[[ GIVEN DATA open ]]
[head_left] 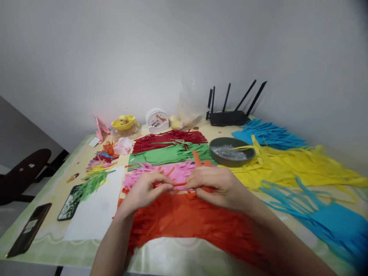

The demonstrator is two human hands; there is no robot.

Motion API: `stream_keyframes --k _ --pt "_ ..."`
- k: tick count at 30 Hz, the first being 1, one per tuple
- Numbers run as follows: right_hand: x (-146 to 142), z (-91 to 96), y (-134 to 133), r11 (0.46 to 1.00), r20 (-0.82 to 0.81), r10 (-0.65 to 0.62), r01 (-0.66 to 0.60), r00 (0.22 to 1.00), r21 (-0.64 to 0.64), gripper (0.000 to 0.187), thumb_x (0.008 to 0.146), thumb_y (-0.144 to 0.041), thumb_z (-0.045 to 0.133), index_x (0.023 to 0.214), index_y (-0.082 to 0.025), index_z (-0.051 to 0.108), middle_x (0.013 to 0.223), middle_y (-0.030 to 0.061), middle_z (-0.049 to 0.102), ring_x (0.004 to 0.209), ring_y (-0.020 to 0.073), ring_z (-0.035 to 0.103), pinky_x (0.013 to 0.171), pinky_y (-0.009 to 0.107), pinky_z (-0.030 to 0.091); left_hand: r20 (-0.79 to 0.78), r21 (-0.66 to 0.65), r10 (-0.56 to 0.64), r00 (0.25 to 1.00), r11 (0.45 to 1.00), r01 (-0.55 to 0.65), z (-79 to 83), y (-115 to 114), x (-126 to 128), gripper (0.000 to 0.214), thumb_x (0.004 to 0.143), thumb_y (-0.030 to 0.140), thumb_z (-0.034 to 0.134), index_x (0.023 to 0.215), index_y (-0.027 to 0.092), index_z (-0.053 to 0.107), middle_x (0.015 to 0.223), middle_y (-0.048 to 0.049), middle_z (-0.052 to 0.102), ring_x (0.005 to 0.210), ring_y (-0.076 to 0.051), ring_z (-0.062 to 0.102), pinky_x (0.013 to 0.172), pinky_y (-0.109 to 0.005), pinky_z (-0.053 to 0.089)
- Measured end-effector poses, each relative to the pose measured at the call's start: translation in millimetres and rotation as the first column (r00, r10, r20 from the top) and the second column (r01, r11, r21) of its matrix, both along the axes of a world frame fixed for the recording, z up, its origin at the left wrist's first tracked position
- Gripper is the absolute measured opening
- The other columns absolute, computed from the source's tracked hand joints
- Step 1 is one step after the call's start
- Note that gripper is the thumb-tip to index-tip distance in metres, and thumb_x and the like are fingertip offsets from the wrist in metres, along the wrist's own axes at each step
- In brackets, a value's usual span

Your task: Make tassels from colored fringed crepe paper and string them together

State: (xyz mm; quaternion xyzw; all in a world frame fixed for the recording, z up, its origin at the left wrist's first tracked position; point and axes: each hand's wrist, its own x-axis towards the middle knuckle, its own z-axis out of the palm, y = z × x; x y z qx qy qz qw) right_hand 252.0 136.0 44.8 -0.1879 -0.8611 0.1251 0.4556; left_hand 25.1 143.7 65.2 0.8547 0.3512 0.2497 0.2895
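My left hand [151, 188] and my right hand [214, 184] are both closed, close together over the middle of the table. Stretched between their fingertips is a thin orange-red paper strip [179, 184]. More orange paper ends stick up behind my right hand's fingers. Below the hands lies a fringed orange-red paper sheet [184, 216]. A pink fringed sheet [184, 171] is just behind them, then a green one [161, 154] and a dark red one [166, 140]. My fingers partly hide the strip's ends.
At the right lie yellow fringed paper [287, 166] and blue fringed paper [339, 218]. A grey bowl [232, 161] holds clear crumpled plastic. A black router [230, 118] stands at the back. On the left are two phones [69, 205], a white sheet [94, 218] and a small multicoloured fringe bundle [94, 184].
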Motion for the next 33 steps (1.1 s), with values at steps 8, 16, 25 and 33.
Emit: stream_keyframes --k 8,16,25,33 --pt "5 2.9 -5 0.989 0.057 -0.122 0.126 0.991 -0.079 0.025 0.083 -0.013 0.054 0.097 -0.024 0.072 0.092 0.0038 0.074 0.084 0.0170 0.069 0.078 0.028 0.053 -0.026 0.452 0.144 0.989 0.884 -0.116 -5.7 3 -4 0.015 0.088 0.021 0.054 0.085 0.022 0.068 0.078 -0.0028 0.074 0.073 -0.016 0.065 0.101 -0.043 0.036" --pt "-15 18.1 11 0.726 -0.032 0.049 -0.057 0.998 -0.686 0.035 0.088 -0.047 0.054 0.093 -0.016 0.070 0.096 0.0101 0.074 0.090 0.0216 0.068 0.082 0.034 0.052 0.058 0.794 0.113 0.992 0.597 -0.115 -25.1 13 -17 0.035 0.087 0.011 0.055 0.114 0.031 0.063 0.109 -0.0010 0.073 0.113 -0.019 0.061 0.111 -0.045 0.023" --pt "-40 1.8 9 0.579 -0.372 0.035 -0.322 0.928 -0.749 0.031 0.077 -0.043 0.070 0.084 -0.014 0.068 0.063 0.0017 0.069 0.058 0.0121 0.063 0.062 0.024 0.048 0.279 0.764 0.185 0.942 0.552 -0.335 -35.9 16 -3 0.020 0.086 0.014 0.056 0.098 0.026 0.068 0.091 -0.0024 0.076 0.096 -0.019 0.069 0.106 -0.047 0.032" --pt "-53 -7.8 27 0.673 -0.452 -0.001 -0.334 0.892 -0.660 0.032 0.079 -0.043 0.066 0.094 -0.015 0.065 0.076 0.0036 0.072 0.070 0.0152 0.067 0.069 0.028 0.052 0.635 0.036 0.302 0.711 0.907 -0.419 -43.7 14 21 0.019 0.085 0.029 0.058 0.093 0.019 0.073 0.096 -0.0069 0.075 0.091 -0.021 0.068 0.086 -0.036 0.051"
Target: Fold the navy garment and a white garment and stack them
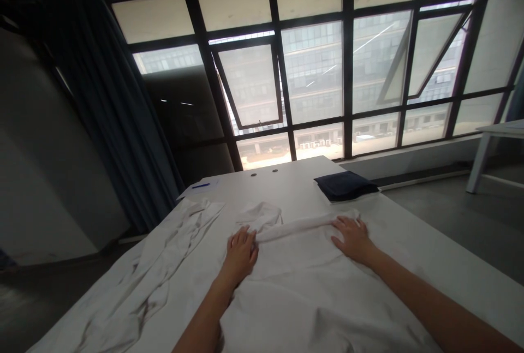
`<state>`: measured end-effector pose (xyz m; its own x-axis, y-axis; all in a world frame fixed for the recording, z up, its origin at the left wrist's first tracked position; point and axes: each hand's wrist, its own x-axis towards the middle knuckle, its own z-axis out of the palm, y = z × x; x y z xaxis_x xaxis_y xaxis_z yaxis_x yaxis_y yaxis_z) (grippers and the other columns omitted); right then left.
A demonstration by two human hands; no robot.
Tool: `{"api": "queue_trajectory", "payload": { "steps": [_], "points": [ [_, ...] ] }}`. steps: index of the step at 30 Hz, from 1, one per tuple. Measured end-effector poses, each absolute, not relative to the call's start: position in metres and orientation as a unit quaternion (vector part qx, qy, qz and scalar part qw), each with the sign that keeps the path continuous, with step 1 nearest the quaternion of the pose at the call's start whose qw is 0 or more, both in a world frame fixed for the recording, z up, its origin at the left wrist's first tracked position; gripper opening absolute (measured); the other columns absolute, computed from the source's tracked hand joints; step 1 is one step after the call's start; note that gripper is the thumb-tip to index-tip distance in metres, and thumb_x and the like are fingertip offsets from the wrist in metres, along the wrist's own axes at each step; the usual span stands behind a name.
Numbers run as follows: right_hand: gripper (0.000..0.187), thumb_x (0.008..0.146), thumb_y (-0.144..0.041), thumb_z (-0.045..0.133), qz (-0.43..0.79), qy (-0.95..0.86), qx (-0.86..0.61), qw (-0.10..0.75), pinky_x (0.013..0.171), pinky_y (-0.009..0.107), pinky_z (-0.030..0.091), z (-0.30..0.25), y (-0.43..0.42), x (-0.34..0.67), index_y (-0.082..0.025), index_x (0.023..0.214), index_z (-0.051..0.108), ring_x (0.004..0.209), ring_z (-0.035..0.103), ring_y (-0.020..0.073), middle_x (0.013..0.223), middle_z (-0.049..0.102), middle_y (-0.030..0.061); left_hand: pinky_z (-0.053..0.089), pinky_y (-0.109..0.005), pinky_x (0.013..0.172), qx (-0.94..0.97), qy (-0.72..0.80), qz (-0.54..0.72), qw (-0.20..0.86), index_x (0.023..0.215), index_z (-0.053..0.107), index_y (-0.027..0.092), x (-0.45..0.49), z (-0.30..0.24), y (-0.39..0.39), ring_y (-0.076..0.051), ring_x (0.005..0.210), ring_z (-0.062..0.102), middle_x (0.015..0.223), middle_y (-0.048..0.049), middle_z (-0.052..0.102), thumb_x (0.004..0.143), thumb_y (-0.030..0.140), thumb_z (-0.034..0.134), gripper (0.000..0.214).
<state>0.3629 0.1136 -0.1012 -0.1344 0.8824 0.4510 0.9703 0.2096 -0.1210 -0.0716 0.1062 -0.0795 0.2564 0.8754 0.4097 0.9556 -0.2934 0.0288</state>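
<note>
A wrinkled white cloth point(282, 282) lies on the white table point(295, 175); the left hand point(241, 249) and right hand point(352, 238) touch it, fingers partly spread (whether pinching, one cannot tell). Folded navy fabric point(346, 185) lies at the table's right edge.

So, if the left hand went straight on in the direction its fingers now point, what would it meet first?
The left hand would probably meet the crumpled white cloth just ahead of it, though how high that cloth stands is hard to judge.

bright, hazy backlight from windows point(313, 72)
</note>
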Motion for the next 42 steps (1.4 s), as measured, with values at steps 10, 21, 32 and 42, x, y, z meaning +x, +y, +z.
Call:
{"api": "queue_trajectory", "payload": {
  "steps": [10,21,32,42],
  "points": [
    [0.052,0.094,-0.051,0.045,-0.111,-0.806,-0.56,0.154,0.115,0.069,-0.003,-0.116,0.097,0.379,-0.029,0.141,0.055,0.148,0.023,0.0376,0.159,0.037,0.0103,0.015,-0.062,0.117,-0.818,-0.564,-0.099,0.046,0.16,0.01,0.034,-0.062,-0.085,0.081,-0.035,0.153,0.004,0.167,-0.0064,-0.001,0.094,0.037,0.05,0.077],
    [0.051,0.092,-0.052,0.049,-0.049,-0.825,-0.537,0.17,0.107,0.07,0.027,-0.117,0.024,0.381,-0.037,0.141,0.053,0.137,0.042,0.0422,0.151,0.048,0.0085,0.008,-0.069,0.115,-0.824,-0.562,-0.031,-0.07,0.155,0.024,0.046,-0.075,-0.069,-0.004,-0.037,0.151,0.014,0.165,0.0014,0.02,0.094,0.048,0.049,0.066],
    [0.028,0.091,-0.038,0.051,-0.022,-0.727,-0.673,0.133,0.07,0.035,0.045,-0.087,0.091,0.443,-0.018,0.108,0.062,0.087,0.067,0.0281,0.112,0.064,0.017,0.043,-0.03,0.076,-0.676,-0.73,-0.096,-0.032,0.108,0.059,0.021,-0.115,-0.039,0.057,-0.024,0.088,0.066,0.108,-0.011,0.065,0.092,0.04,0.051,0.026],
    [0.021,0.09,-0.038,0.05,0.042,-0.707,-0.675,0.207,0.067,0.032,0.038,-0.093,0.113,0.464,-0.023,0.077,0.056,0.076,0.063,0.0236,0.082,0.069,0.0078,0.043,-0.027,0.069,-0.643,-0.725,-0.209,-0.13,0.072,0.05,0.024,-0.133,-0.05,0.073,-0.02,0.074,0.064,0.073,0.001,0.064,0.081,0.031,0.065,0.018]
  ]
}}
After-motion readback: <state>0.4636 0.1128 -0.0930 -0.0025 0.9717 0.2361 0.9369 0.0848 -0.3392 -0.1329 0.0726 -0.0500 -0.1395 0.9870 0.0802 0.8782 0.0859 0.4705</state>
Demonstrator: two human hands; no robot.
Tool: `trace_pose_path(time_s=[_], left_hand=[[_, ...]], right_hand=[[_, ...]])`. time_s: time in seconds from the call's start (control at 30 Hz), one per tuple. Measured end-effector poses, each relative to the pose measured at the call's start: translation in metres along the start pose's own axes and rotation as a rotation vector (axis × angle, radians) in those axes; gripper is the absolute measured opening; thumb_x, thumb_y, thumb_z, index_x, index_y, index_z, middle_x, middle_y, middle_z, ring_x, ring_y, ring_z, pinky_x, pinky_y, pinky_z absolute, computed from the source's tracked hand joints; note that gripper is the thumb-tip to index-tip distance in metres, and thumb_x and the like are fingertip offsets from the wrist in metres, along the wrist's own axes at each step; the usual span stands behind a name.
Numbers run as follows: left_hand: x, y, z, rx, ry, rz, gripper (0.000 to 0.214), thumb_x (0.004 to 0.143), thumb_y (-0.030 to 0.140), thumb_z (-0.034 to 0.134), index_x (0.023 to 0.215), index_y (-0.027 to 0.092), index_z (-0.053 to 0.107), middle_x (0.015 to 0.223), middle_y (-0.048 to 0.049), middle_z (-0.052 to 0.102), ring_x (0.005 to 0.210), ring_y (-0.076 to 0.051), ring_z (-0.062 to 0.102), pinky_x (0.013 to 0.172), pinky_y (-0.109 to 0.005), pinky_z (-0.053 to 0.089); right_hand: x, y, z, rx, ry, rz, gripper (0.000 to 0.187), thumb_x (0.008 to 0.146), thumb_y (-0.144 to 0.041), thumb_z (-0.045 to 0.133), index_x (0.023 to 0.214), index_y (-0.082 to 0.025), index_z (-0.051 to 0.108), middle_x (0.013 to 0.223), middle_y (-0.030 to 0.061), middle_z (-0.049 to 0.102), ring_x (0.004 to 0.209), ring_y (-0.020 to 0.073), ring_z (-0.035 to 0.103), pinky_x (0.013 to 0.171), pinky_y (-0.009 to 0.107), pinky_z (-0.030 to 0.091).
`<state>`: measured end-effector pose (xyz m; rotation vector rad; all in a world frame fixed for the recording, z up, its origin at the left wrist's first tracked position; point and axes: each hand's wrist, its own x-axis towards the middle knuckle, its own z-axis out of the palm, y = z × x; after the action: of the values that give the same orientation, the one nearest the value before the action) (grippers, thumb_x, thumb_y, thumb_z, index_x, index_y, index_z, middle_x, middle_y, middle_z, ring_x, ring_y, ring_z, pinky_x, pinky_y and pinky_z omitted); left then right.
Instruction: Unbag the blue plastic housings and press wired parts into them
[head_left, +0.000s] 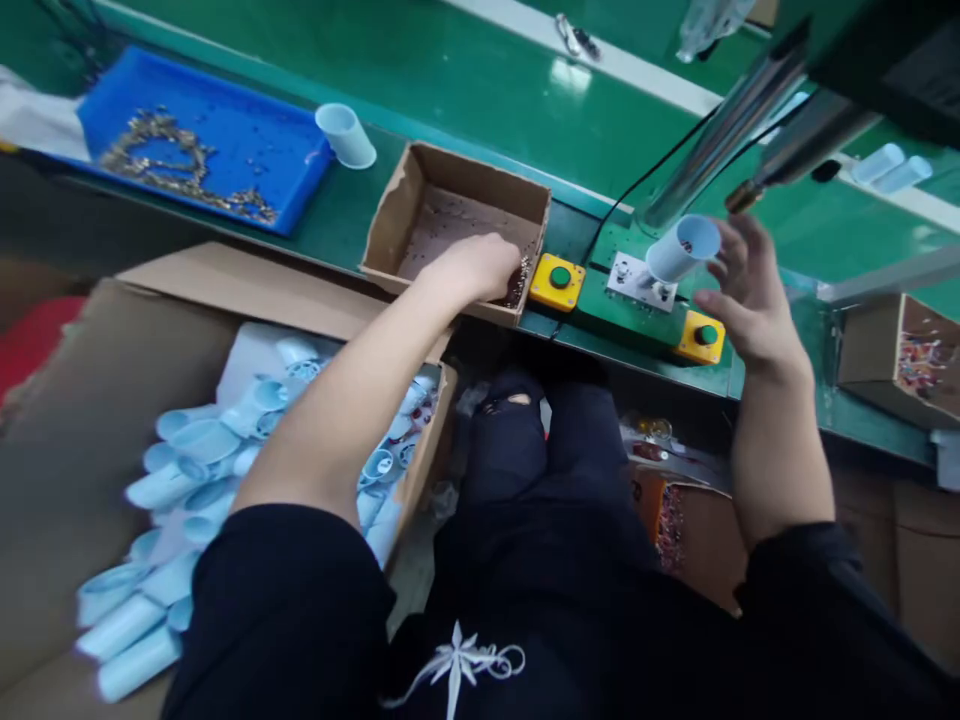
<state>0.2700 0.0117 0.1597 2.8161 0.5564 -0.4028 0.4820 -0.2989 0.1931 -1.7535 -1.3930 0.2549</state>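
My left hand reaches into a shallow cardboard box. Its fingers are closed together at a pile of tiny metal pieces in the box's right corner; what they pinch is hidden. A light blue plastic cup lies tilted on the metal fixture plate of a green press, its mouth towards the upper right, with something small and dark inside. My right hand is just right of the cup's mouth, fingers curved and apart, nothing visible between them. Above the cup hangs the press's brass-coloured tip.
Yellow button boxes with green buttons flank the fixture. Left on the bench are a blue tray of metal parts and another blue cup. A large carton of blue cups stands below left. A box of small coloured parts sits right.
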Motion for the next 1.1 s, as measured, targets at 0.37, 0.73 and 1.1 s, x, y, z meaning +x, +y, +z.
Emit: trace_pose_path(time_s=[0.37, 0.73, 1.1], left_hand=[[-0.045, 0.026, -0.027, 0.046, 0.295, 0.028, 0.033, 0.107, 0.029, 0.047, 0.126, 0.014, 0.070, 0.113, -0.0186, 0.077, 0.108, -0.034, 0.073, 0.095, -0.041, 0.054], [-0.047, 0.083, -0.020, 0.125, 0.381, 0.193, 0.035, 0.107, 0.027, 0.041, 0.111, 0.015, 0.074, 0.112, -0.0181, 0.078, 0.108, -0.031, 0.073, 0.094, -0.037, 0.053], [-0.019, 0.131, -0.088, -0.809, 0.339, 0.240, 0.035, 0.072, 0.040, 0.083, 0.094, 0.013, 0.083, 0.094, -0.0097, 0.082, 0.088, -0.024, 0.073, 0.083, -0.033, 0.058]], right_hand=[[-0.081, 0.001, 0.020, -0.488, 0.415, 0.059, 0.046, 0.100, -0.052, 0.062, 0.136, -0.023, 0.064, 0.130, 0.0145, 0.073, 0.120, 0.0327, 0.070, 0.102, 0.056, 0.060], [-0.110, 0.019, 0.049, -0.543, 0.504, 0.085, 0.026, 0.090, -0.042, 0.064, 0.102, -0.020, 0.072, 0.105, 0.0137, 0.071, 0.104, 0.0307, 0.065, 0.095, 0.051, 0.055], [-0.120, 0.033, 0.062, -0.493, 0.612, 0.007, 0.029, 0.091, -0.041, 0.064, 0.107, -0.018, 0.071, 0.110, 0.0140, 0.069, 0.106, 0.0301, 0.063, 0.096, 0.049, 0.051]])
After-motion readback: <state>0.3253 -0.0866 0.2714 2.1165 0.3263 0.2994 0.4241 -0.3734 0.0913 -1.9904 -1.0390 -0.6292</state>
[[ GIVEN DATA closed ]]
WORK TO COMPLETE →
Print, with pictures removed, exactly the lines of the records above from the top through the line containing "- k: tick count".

SOLVED EXERCISE →
[head_left] 

The demonstrator is two human hands; there is no robot.

Motion API: `stream_keyframes --k _ --pt "_ ..."`
- k: tick count at 30 Hz, the first being 1, one per tuple

Output for the exercise is now complete.